Too much /proc is bad for you!

I have been to a couple of customer sites this year where between ¼ and 1/6 of 20-40 cpu systems has been consumed by various types of monitoring. Over monitoring is a contributor to scalability issues that causes the customer to introduce additional monitoring. If you run large systems by CPU/core count (this now includes T2000), please read on. We introduce a few principles for the purpose of summary along the way.

One of the downsides of any monitoring is that it has overhead. Often cited as the Heisenburg Principle, but should be called the Observer Effect when discussing about computer systems. We shall put to one side a cat in a box and any associated philosophy. Let us agree that if you try to look at a system you will change it and the deeper you look the more overhead you add. kstats and DTrace are a best case, an overhead still exists. One enabled DTrace probe has a tiny overhead, 30,000 enabled probes has more overhead. Few customers buy our systems to run monitoring software, most use our systems to support their business, so Principle 1 : monitor what you care about now to solve today's business problem, not what you might care about in future

The use of /proc often(event distribution measured in small numbers of seconds) is a big deal. The procfs filesystem has a goal of giving correct data at the point in time that an observation is made. When a choice needs to be made, Solaris architects choose correct and slower over faster and misleading. This trade-off means, in the case of process monitoring, you can't have both correct and performant. Its a lot of work to give a consistent picture of a process. A ps -ef on our Sunray server with in the region of 4000 processes causes a sum of 3226,292 kernel fbt probes to fire. /proc is not a lightweight interface, so we need to be selective about its use.

/proc is also very lock heavy, it needs to be to ensure it gives a consistent picture. Every /proc operation acquires and release proclock and pidlock, among other locks. Being lock heavy means its very easy to write application which don't scale if /proc is used on a regular basis. I was involved in a hot customer issue where an early SF15K did not scale beyond 28 cpu's for a particular in-house Java application. The highly threaded application used the pr_fname field of the curprpsinfo structure to get the process name for every operation. The process name never changes and the developers had no idea a 3rd party native library used /proc in this way. The SMTX column in mpstat lit up and lockstat -C shows the errant kernel call stack very clearly. Easy fix to the application once it was pointed out and a huge drop in system time once the library cached the program name. Which leads to principle 2:- If you need to do it often, don't do it often with procfs

The Solaris kernel does not store the size of a processes address space at the current point in time. Its only typically needed by tools such as ps, so the /proc interface ps_procinfo??? calculates it as required and when needed. This is a non trivial operation as each segment you see in the pmap output for a processes needs to have the appropriate vnode locked, the size taken and the vnode unlocked. It not unusual to have processes with in excess of 100,000 mapped segments. 30 such processes and you can see that procfs on behalf of ps needs to do a lot of work to return the size of the address space of a process. Couple of ps instances running at the same time along with prstat and top and quite a bit of your very busy multi-million dollar database server gets consumed.

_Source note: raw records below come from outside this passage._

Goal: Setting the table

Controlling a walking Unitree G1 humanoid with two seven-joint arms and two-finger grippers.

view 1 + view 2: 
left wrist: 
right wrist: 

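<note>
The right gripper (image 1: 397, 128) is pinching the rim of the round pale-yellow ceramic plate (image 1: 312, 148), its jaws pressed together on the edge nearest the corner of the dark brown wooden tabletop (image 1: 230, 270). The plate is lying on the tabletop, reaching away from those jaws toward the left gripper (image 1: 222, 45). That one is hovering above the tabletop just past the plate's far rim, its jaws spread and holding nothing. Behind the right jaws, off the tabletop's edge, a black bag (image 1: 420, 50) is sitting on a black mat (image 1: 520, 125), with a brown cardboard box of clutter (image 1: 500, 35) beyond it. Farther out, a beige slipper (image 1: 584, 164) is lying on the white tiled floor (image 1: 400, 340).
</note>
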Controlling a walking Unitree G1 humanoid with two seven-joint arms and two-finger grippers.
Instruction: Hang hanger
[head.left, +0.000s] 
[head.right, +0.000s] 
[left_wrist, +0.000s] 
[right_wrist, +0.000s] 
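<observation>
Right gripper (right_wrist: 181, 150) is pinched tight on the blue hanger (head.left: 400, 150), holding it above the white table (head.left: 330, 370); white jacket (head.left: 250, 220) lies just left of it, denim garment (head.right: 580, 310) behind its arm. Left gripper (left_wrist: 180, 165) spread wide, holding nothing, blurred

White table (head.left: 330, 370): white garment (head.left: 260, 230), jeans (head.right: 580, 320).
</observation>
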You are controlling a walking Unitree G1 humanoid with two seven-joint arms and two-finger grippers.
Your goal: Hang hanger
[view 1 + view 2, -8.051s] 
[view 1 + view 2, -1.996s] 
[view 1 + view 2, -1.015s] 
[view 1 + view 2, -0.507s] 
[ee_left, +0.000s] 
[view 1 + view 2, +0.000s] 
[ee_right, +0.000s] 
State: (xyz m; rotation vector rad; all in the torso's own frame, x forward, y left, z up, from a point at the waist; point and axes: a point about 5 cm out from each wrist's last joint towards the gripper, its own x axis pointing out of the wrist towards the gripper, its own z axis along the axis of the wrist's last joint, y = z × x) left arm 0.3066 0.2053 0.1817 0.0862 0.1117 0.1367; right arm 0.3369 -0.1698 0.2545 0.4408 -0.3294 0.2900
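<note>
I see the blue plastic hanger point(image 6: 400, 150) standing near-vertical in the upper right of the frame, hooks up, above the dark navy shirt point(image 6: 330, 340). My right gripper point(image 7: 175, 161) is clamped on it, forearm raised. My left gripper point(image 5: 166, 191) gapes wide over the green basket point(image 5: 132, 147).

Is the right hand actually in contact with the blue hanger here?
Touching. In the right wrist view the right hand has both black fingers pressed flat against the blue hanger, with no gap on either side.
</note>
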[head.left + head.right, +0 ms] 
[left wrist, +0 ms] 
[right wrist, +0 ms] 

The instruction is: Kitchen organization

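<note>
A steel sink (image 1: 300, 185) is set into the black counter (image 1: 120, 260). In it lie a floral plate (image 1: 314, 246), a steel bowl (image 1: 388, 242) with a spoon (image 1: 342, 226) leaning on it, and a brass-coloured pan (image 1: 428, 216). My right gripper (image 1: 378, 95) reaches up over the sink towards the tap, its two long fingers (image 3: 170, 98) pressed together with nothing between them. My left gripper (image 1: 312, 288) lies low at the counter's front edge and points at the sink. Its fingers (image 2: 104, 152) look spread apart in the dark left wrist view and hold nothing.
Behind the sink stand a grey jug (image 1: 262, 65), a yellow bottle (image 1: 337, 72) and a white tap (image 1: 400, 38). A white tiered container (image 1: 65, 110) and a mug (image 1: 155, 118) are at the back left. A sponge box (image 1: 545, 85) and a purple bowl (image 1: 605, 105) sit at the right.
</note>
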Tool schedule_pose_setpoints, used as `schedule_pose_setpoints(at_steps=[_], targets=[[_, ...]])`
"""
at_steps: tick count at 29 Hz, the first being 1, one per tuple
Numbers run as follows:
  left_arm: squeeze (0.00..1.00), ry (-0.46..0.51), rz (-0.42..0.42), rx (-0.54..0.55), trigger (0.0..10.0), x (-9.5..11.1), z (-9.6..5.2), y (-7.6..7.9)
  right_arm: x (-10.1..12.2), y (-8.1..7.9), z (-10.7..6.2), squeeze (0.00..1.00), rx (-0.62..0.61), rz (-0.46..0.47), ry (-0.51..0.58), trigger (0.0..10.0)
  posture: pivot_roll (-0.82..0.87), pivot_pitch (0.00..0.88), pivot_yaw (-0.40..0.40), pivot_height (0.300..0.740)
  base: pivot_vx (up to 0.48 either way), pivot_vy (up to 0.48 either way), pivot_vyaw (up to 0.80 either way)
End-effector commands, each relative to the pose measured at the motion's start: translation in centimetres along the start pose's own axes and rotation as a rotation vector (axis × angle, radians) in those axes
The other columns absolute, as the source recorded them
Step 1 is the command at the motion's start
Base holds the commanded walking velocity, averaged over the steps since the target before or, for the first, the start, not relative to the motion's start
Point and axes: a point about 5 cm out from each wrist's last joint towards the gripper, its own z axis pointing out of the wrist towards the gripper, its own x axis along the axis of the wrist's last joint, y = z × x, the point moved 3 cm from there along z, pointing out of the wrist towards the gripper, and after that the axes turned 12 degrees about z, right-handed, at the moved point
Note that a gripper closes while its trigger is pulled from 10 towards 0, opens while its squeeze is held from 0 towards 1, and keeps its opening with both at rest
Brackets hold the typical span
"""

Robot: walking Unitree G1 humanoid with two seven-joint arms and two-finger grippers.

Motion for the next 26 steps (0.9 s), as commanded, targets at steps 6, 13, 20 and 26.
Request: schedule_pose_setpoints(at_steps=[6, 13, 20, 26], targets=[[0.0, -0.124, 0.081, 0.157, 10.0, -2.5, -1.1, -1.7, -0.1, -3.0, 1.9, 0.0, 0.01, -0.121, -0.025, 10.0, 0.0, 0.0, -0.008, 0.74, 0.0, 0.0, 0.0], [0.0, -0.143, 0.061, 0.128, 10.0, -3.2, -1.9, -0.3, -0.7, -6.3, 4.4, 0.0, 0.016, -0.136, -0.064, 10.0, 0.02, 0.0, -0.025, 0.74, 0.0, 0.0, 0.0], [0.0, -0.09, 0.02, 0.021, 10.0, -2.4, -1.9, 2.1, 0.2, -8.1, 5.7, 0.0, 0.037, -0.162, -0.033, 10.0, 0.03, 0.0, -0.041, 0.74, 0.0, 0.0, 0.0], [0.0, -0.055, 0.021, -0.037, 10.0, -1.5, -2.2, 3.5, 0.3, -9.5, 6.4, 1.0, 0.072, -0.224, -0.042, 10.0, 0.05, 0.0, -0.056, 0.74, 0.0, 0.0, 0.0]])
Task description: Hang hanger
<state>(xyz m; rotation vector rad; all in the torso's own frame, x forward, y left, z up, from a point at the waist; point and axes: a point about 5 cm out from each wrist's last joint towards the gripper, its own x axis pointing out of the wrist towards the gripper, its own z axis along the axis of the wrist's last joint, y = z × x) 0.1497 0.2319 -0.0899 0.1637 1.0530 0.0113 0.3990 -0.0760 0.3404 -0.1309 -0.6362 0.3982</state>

The most successful approach to system monitoring that I have observed our customers employ is to monitor at a business level such as user experienced response time. For some application types it takes a lot of work to get beyond measuring how often the help desk or CIO's phone rings and the word slow is uttered. To get useful quantitative metrics which give a useful representation of the user experience and to provide a clear trigger when it degrades is a highly non-trivial task. This may explain why many organisations have relied on system level metrics such as user/system time ratio or even I/O wt time(don't even joke about using wt)! System level metrics only typically confuse the process of resolution if used out of context with the business problem.. Taking system level metrics outside the context of the flow of data to and from the user (be it human or silicon based) typically leads to a colourful festival of explaining incrementing values of obscure kstats, rather than solving business problems and establishing actual root cause. Which leads to principle 3: Use only measures and metrics you fully understand

I was asked to pay a visit to a customer by an account manager where staff investigating a SAP performance issue had been flown from the UK to Hong Kong to conduct network tests with a result of its not the network1. A morning of understanding the business need, system (people, software, computers, networks)2 and the interaction between components followed by 10 minutes of DTrace(Truss would have done fine) showed the problem to be the efficiency of coding of a SAP script. I can't spell SAP, but following the flow of data between components, observing with the intent of answering the SGRT questions of where on the object and when in the lifecycle has not let me down yet3. Which leads to principle 4: Strong and relevant business metrics avoid wrong turns.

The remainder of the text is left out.